Hilary Coller (2005) investigates what happens when cells exit the cycle of growth and proliferation and become quiescent—not actively dividing, but maintaining their capacity to do so. The reversal of this process may explain why tumors that have lain dormant, sometimes for years, reawaken to cause a recurrence of a patient’s cancer. When she was a postdoctoral fellow, Coller recalls, her adviser suggested that she use a new technology to look into the “dead-end” phenomenon of cell quiescence. “I liked the idea of being a pioneer in studying a cell cycle state that was physiologically important but poorly understood,” she says.

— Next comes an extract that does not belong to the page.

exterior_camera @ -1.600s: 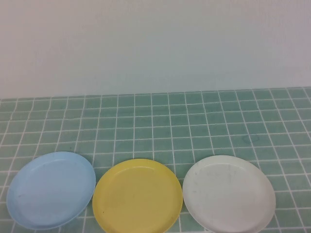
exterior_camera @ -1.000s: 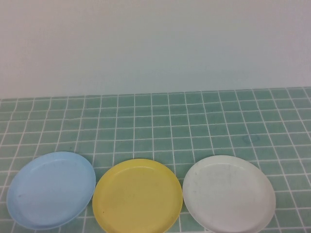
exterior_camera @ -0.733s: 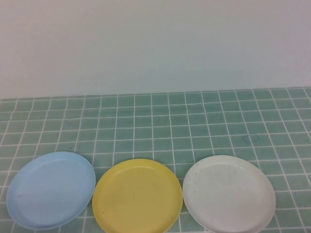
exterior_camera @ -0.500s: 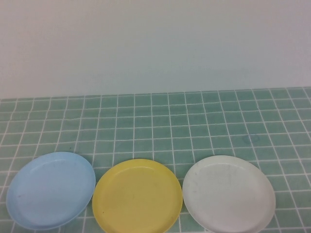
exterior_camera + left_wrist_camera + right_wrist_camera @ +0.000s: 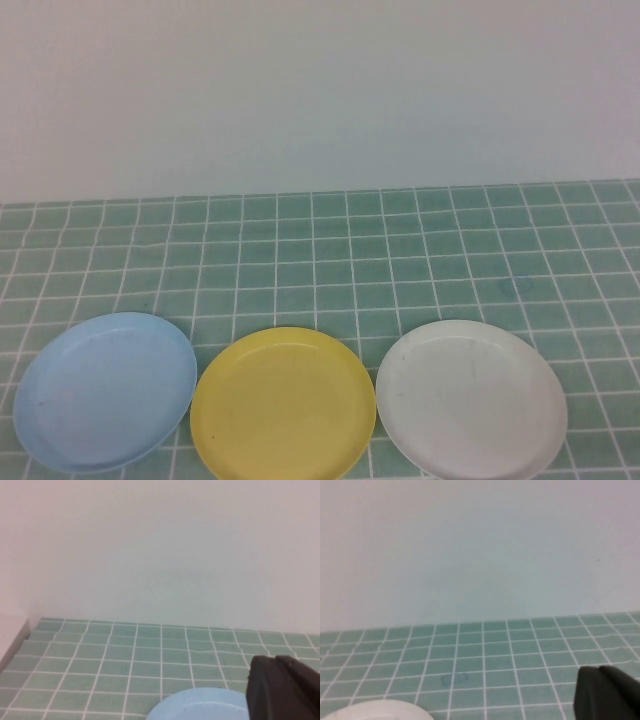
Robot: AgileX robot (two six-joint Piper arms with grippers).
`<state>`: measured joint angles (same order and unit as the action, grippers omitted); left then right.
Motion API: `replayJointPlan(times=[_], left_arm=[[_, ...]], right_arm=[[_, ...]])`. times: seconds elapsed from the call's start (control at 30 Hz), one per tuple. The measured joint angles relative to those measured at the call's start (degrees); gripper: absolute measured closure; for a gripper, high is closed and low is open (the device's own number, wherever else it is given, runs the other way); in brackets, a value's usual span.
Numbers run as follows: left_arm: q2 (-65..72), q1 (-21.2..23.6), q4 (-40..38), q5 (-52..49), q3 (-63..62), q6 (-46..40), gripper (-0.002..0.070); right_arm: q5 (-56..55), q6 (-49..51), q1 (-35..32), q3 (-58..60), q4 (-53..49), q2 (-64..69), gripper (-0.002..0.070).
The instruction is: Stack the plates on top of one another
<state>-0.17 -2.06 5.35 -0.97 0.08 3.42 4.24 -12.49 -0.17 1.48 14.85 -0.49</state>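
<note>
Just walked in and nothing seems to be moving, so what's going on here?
Nothing is being handled yet. Three plates lie side by side on the green tiled table: the light blue plate on the robot's left, the yellow plate in the middle, the white plate on the right. None is stacked. The left end effector shows only at the edge of its wrist view, near the blue plate; the right end effector likewise, near the white plate. Neither touches a plate.
</note>
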Motion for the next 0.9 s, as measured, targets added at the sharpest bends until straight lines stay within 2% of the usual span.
replayJointPlan(times=[0.13,0.33,0.43,0.63,0.77,0.9], left_arm=[[0.00,0.00,0.28,-0.01,0.00,0.00,0.0676],[0.03,0.00,-1.89,1.88,0.00,2.17,0.0676],[0.12,0.00,-8.24,4.85,0.00,9.71,0.0676],[0.12,0.00,-10.53,17.28,-0.23,13.19,0.0676],[0.17,0.00,-10.21,5.06,-9.29,13.20,0.0676],[0.37,0.00,-4.03,-8.38,-19.20,8.73,0.0676]], right_arm=[[-0.34,0.53,0.00,0.00,3.71,0.00,0.0678],[-8.15,-1.45,0.00,0.00,4.78,0.00,0.0678],[-11.59,-3.21,0.00,0.00,4.79,0.00,0.0678],[-19.36,-5.65,0.00,0.00,4.87,0.00,0.0678],[-15.45,-8.37,0.00,-4.54,4.29,0.00,0.0678],[-8.03,-12.43,0.00,-11.93,1.83,0.00,0.0678]])
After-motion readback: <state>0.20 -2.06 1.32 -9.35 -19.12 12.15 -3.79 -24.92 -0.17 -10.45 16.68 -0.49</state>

Elsa R. Flores (2005) has built a career around unraveling the myriad activities of the p63 and p73 genes—close relatives of the p53 tumor suppressor gene. Her research is helping to identify new approaches to targeting this key cancer pathway, which has been described as “undruggable.” In 2016 Flores became chair of the Department of Molecular Oncology and co-leader of the Cancer Biology and Evolution Program at the Moffitt Cancer Center in Tampa, Florida. “These opportunities are rare,” she says. “I have always yearned to do something beyond my laboratory research to make a bigger impact on the cancer problem.”
Johanna Joyce (2005) focuses on understanding the tumor microenvironment—looking beyond cancer cells themselves to investigate how neighboring cells influence tumor progression and responses to therapies. Her recent work includes a number of notable studies on difficult-to-treat brain cancers. “There are many cells within the brain that you don’t find elsewhere in the body, and how they interact with, and potentially influence, the outcome of cancer cells in the brain, is something that we really wanted to delve deeply into,” Joyce says. “We see this as an opportunity to make an impact and learn something that was never known before.”
Diana Bautista (2010) is exploring how skin cells and immune cells collaborate with the nervous system to drive chronic itch. Her lab has identified several subtypes of somatosensory neurons that appear to be dedicated to acute and chronic itch, separate from the pain pathway. Bautista is also dedicated to bringing students from diverse and nontraditional backgrounds into science through teaching, outreach and mentoring. “As someone who didn’t think about science until a later age, I feel I’ve been really lucky in getting to have this amazing career in research and education,” she says. “I definitely want to pass it on to the next generation.”